* **Aim of the exercise**
Where a line below holds the string "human", count it; then give the total without any other words.

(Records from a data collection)
BEGIN

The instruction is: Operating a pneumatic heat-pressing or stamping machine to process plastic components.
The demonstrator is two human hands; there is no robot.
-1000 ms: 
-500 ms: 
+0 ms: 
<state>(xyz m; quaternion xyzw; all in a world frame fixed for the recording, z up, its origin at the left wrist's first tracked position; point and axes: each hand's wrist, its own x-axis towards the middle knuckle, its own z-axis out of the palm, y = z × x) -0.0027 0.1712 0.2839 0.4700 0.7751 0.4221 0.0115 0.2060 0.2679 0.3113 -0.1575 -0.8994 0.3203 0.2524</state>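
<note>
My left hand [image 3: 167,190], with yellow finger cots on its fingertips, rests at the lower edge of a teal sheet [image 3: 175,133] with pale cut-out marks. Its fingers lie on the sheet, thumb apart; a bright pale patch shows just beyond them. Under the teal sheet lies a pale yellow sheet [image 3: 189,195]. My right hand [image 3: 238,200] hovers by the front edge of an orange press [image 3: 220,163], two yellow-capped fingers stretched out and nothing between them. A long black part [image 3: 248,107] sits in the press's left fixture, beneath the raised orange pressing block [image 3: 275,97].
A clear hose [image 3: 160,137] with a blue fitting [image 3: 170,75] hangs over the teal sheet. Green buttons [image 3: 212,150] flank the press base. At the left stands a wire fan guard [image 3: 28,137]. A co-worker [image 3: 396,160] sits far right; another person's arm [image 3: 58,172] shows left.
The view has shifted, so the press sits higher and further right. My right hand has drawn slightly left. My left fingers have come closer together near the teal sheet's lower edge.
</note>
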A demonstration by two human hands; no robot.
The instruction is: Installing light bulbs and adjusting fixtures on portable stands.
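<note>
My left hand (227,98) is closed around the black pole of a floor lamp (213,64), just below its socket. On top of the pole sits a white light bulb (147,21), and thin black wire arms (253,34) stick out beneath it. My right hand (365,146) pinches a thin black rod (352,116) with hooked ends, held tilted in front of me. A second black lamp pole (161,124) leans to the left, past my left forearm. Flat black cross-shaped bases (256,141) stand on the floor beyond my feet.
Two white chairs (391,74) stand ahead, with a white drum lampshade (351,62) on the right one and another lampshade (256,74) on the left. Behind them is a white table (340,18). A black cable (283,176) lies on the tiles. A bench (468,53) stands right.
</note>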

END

* **Task solution**
2